[Stored data entries]
=======

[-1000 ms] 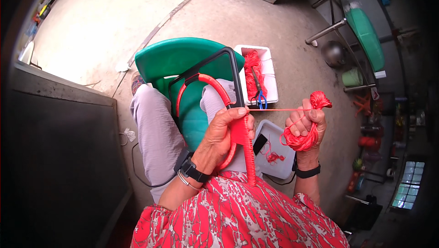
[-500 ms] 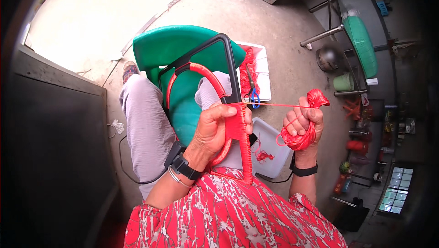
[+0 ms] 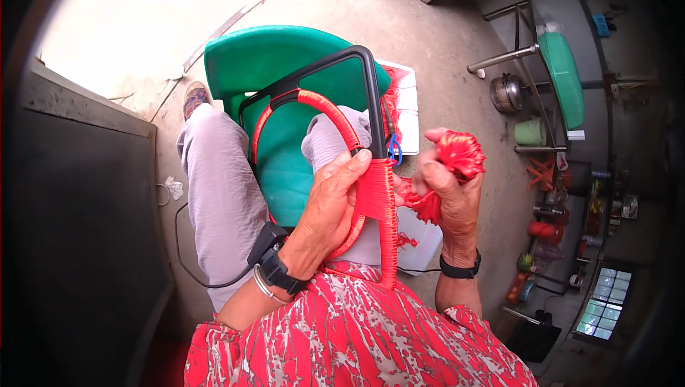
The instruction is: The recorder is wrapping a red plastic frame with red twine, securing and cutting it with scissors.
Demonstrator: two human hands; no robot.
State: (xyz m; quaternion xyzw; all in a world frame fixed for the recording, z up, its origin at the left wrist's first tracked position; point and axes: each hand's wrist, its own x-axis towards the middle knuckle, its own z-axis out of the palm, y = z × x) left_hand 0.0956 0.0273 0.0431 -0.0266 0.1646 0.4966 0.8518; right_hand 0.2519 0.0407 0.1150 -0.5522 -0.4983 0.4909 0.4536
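Note:
My left hand [image 3: 334,191] grips a black rectangular frame [image 3: 368,80] with a ring [image 3: 330,110] inside it, the thumb lying over the wrapped part. Tight turns of red cord cover the ring and the near stretch of the frame's right side, with a wider red band [image 3: 378,194] beside my thumb. Just right of that band, my right hand [image 3: 457,198] is closed around a bunched hank of red cord [image 3: 460,153]. Its fingertips come close to the frame's edge. The cord running from hank to frame cannot be made out.
A green chair [image 3: 282,180] stands in front, under the frame. Beyond it, a white box [image 3: 409,101] holds red cord and blue-handled scissors [image 3: 395,148]. A pale plastic tray [image 3: 422,240] with red scraps lies beneath my right hand. A dark panel [image 3: 85,194] stands at left.
My right hand has come left, close to the frame, with the hank. The cord that stretched taut between them no longer shows. My left hand still holds the frame, thumb slightly higher.

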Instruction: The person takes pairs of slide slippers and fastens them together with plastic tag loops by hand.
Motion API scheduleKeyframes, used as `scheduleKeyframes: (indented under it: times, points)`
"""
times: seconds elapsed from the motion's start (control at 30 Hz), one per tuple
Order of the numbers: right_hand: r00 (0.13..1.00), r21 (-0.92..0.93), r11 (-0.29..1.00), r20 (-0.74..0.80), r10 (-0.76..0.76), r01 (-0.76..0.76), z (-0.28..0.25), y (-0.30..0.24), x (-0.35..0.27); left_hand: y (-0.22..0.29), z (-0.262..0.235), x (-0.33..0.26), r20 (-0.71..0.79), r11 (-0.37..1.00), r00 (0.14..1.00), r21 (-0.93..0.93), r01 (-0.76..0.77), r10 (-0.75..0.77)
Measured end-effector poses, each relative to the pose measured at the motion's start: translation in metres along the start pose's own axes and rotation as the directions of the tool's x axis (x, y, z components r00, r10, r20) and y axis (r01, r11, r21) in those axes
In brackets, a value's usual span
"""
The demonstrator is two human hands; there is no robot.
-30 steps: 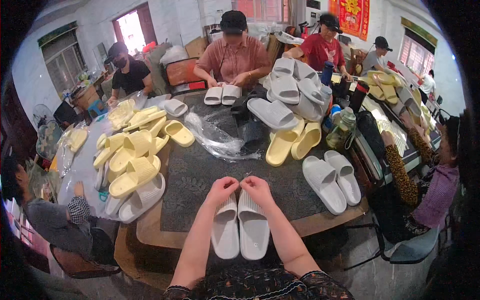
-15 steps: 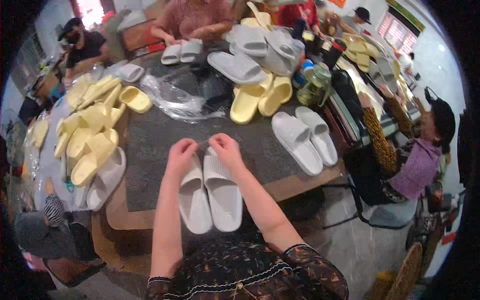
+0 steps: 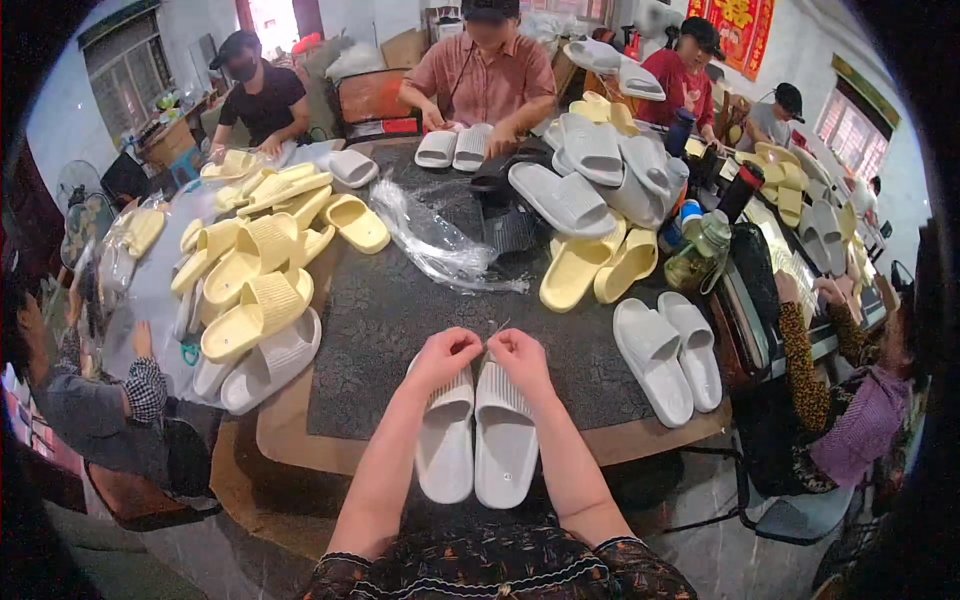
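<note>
A pair of light grey ribbed slide slippers lies side by side at the table's near edge, heels toward me. My left hand (image 3: 447,358) is closed in a pinch over the toe of the left slipper (image 3: 445,455); what it pinches is too small to make out. Over the toe of the right slipper (image 3: 506,450), my right hand (image 3: 520,362) is also pinched. A thin strand (image 3: 498,325) shows at its fingertips. The fingertips of both hands are close together, and my forearms run along the outer sides of the pair.
Yellow slippers (image 3: 258,312) are heaped at left; more grey slippers (image 3: 565,197) are piled at far right. Another grey pair (image 3: 655,365) lies right of mine. Clear plastic bags (image 3: 430,240) lie mid-table, a jar (image 3: 700,255) beyond. Several people work around the tables.
The view has shifted, bringing more of the room and the people into it. My fingertips have come closer together over the slippers' toes. The grey pair remains between my forearms.
</note>
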State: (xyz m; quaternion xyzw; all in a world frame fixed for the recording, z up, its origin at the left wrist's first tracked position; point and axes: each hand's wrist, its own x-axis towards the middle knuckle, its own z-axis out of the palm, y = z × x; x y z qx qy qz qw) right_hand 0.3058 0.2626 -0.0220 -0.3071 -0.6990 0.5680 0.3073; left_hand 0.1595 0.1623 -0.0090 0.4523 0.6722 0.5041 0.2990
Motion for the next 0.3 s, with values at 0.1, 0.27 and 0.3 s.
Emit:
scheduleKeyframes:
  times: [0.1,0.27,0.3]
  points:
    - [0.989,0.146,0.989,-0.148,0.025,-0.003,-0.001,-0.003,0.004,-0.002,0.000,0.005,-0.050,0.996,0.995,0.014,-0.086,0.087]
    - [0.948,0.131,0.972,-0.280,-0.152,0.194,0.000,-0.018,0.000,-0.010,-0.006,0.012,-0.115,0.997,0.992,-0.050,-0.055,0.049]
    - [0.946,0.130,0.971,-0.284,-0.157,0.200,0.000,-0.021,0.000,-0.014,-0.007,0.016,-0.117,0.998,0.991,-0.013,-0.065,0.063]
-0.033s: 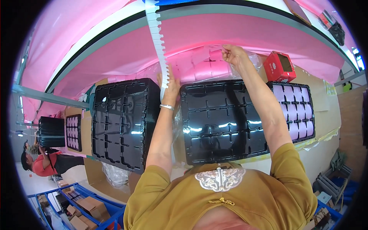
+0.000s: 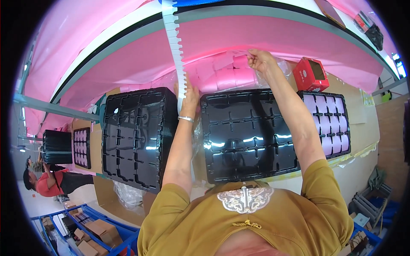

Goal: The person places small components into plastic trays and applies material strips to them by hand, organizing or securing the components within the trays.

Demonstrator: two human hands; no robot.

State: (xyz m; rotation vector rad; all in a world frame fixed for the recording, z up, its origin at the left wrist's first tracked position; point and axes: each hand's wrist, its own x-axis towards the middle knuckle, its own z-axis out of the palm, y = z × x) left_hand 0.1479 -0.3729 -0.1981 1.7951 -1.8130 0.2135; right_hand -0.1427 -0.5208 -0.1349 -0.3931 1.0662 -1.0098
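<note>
My right hand is raised at the far side of the table, its fingers pinched on the edge of a thin, see-through pinkish film. Beneath that film lie pink wrapped packs in clear plastic. My left hand reaches toward the packs from the left, fingers stretched out and partly behind a white notched strip that hangs down from above. Black compartment trays stand on both sides of my left forearm: a stack on the left and another tray under my right forearm.
A red box stands behind a black tray filled with lilac pieces at the right. Farther left is a similar filled tray. A person in red stands beyond, near blue shelving with cartons. Pink cloth hangs behind.
The film over the pink packs has shifted slightly, and my left fingers have moved a little. My right hand stays in place.
</note>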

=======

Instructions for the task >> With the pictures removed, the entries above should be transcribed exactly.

Problem solution >>
[-1000 ms] 
[-500 ms] 
[+0 ms] 
The instruction is: The recorder is wrapping a red plastic frame with red twine, securing and cutting it with scissors.
Demonstrator: two human hands; no robot.
State: (xyz m; quaternion xyzw; all in a world frame fixed for the recording, z up, its origin at the left wrist's first tracked position; point and axes: each hand's wrist, its own x-axis towards the middle knuckle, its own z-axis out of the palm, y = z × x) left_hand 0.0956 0.0273 0.0431 -0.0266 0.1646 0.4966 0.8518; right_hand 0.2519 0.0407 0.1150 -0.5522 -0.4983 0.4909 0.4536
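Note:
My left hand [image 3: 334,191] grips a black rectangular frame [image 3: 368,80] with a ring [image 3: 330,110] inside it, the thumb lying over the wrapped part. Tight turns of red cord cover the ring and the near stretch of the frame's right side, with a wider red band [image 3: 378,194] beside my thumb. Just right of that band, my right hand [image 3: 457,198] is closed around a bunched hank of red cord [image 3: 460,153]. Its fingertips come close to the frame's edge. The cord running from hank to frame cannot be made out.
A green chair [image 3: 282,180] stands in front, under the frame. Beyond it, a white box [image 3: 409,101] holds red cord and blue-handled scissors [image 3: 395,148]. A pale plastic tray [image 3: 422,240] with red scraps lies beneath my right hand. A dark panel [image 3: 85,194] stands at left.
My right hand has come left, close to the frame, with the hank. The cord that stretched taut between them no longer shows. My left hand still holds the frame, thumb slightly higher.
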
Instruction: The person takes pairs of slide slippers and fastens them together with plastic tag loops by hand.
Motion API scheduleKeyframes, used as `scheduleKeyframes: (indented under it: times, points)`
"""
times: seconds elapsed from the motion's start (control at 30 Hz), one per tuple
Order of the numbers: right_hand: r00 (0.13..1.00), r21 (-0.92..0.93), r11 (-0.29..1.00), r20 (-0.74..0.80), r10 (-0.76..0.76), r01 (-0.76..0.76), z (-0.28..0.25), y (-0.30..0.24), x (-0.35..0.27); left_hand: y (-0.22..0.29), z (-0.262..0.235), x (-0.33..0.26), r20 (-0.71..0.79), r11 (-0.37..1.00), r00 (0.14..1.00), r21 (-0.93..0.93), r01 (-0.76..0.77), r10 (-0.75..0.77)
Measured end-effector poses, each relative to the pose measured at the motion's start: translation in metres along the start pose's own axes and rotation as the directions of the tool's x axis (x, y, z components r00, r10, r20) and y axis (r01, r11, r21) in those axes
In brackets, a value's usual span
"""
The demonstrator is two human hands; there is no robot.
-30 steps: 
-15 steps: 
+0 steps: 
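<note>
A pair of light grey ribbed slide slippers lies side by side at the table's near edge, heels toward me. My left hand (image 3: 447,358) is closed in a pinch over the toe of the left slipper (image 3: 445,455); what it pinches is too small to make out. Over the toe of the right slipper (image 3: 506,450), my right hand (image 3: 520,362) is also pinched. A thin strand (image 3: 498,325) shows at its fingertips. The fingertips of both hands are close together, and my forearms run along the outer sides of the pair.
Yellow slippers (image 3: 258,312) are heaped at left; more grey slippers (image 3: 565,197) are piled at far right. Another grey pair (image 3: 655,365) lies right of mine. Clear plastic bags (image 3: 430,240) lie mid-table, a jar (image 3: 700,255) beyond. Several people work around the tables.
The view has shifted, bringing more of the room and the people into it. My fingertips have come closer together over the slippers' toes. The grey pair remains between my forearms.
</note>
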State: (xyz m; quaternion xyzw; all in a world frame fixed for the recording, z up, its origin at the left wrist's first tracked position; point and axes: each hand's wrist, its own x-axis towards the middle knuckle, its own z-axis out of the palm, y = z × x; x y z qx qy qz qw) right_hand 0.3058 0.2626 -0.0220 -0.3071 -0.6990 0.5680 0.3073; left_hand 0.1595 0.1623 -0.0090 0.4523 0.6722 0.5041 0.2990
Motion for the next 0.3 s, with values at 0.1, 0.27 and 0.3 s.
Emit:
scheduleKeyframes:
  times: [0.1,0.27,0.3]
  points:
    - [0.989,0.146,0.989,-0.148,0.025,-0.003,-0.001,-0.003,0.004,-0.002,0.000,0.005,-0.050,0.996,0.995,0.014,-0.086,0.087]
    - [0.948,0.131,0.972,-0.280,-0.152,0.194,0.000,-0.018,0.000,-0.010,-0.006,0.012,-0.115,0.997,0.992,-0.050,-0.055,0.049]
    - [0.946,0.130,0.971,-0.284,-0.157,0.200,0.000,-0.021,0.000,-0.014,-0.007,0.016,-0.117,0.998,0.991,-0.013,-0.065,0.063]
-0.033s: 
+0.000s: 

Goal: The person places small components into plastic trays and applies material strips to them by hand, organizing or securing the components within the trays.

Demonstrator: two human hands; no robot.

State: (xyz m; rotation vector rad; all in a world frame fixed for the recording, z up, its origin at the left wrist's first tracked position; point and axes: each hand's wrist, its own x-axis towards the middle knuckle, its own z-axis out of the palm, y = z × x) left_hand 0.1479 -0.3729 -0.1981 1.7951 -1.8130 0.2135; right_hand -0.1427 -0.5208 -0.1349 -0.3931 1.0662 -1.0098
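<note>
My right hand is raised at the far side of the table, its fingers pinched on the edge of a thin, see-through pinkish film. Beneath that film lie pink wrapped packs in clear plastic. My left hand reaches toward the packs from the left, fingers stretched out and partly behind a white notched strip that hangs down from above. Black compartment trays stand on both sides of my left forearm: a stack on the left and another tray under my right forearm.
A red box stands behind a black tray filled with lilac pieces at the right. Farther left is a similar filled tray. A person in red stands beyond, near blue shelving with cartons. Pink cloth hangs behind.
The film over the pink packs has shifted slightly, and my left fingers have moved a little. My right hand stays in place.
</note>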

With that, the exercise is complete.